- _Exercise aim_
Extract the first line through the line containing "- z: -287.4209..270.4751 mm" from the listing below, exactly as written.
--- --- ---
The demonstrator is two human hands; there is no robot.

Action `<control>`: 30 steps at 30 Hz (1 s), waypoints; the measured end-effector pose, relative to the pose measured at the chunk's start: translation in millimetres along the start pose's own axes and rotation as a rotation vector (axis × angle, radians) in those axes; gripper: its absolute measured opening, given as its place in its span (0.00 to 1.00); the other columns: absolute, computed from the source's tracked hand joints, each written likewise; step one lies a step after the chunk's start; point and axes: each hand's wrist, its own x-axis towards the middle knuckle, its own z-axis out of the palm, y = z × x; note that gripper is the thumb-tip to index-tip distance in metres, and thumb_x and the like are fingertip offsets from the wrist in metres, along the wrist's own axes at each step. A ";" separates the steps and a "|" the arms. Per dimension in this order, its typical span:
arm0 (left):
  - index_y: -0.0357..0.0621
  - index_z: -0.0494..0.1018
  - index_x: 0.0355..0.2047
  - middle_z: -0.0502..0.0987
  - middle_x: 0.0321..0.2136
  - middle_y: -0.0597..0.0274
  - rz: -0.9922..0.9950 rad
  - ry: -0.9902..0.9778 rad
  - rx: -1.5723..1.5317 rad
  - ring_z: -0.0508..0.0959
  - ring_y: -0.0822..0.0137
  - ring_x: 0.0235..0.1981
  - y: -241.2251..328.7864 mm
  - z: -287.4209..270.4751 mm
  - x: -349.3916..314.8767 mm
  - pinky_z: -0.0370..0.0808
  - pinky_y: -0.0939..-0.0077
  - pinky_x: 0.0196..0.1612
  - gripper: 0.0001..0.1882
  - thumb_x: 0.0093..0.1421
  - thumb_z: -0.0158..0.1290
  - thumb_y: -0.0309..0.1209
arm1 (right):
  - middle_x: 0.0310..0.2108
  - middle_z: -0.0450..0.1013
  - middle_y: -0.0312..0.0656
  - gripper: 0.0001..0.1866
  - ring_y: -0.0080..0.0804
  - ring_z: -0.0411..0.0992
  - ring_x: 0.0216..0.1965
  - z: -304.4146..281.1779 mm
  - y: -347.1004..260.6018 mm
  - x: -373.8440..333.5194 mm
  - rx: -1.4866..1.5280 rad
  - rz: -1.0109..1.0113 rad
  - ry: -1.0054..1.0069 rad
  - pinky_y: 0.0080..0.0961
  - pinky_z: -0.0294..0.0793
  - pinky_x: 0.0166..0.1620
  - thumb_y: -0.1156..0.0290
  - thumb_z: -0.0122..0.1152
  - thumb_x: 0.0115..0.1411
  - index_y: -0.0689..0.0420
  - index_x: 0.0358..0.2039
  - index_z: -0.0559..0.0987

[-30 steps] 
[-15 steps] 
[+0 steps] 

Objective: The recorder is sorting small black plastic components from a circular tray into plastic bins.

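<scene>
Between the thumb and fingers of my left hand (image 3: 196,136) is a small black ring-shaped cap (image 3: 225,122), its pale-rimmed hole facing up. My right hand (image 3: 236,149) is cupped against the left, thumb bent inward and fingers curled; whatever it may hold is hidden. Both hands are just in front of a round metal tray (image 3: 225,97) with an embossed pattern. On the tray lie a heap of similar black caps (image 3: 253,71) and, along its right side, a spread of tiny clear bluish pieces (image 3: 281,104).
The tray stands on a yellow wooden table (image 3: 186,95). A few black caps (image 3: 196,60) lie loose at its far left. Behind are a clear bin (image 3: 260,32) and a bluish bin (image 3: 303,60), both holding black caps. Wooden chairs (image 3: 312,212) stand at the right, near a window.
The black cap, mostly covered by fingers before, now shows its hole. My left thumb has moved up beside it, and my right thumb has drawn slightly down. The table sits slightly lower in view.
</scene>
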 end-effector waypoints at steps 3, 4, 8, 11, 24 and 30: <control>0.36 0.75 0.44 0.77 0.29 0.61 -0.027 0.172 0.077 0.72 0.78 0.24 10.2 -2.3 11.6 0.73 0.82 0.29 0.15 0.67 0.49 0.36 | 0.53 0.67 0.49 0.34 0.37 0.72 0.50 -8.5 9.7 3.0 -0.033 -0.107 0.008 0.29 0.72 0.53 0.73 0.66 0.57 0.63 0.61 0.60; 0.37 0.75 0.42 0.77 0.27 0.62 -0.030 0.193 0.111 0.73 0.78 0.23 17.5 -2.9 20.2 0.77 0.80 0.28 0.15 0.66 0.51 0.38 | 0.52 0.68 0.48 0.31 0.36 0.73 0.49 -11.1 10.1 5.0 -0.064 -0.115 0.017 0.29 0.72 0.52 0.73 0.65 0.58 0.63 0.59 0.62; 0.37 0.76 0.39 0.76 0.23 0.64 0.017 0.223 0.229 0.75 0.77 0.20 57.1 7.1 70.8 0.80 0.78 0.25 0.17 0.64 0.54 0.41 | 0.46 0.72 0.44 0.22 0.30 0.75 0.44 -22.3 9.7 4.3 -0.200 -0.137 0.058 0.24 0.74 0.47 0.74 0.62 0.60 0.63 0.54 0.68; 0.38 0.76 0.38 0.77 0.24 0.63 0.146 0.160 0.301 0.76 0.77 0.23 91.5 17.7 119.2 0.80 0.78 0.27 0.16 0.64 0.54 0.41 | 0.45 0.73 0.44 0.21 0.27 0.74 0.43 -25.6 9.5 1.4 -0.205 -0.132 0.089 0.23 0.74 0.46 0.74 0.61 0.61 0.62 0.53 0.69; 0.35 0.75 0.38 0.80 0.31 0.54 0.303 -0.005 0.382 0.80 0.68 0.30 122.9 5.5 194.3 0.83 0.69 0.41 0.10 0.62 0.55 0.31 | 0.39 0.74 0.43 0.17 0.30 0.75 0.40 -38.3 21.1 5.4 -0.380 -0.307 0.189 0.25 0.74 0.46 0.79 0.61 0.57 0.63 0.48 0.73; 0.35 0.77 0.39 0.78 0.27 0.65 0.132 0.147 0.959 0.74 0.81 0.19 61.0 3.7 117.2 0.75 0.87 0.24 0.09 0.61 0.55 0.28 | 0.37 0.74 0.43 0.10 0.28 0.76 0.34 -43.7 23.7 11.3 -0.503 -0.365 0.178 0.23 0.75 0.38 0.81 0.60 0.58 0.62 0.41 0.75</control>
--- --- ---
- _Your response_
The demonstrator is two human hands; there is no robot.

Action `<control>`: 30 steps at 30 Hz (1 s), waypoints; the measured end-effector pose, relative to the pose measured at the chunk's start: translation in millimetres along the start pose's own axes and rotation as a rotation vector (axis × angle, radians) in those axes; gripper: its absolute measured opening, given as its place in its span (0.00 to 1.00); the other columns: absolute, computed from the source's tracked hand joints, each written likewise; step one lies a step after the chunk's start; point and axes: each hand's wrist, its own x-axis towards the middle knuckle, its own z-axis out of the palm, y = z × x; note that gripper is the thumb-tip to index-tip distance in metres, and thumb_x and the like are fingertip offsets from the wrist in metres, along the wrist's own axes at each step. A ";" separates the steps and a "|" the arms. Per dimension in this order, its typical span:
arm0 (left):
  - index_y: -0.0357..0.0621
  - index_z: -0.0494..0.1018
  - index_x: 0.0355..0.2047
  - middle_z: -0.0502..0.0987
  - middle_x: 0.0321..0.2136
  - middle_y: -0.0597..0.0274
  - rz: -0.9922..0.9950 rad
  - ry: -0.9902..0.9778 rad
  - rx: -1.5723..1.5317 rad
  - ring_z: -0.0508..0.0959
  - ring_y: -0.0822..0.0137
  - ring_x: 0.0235..0.1981
  - y: -241.2251..328.7864 mm
  - z: -287.4209..270.4751 mm

The reply to this exercise is complete.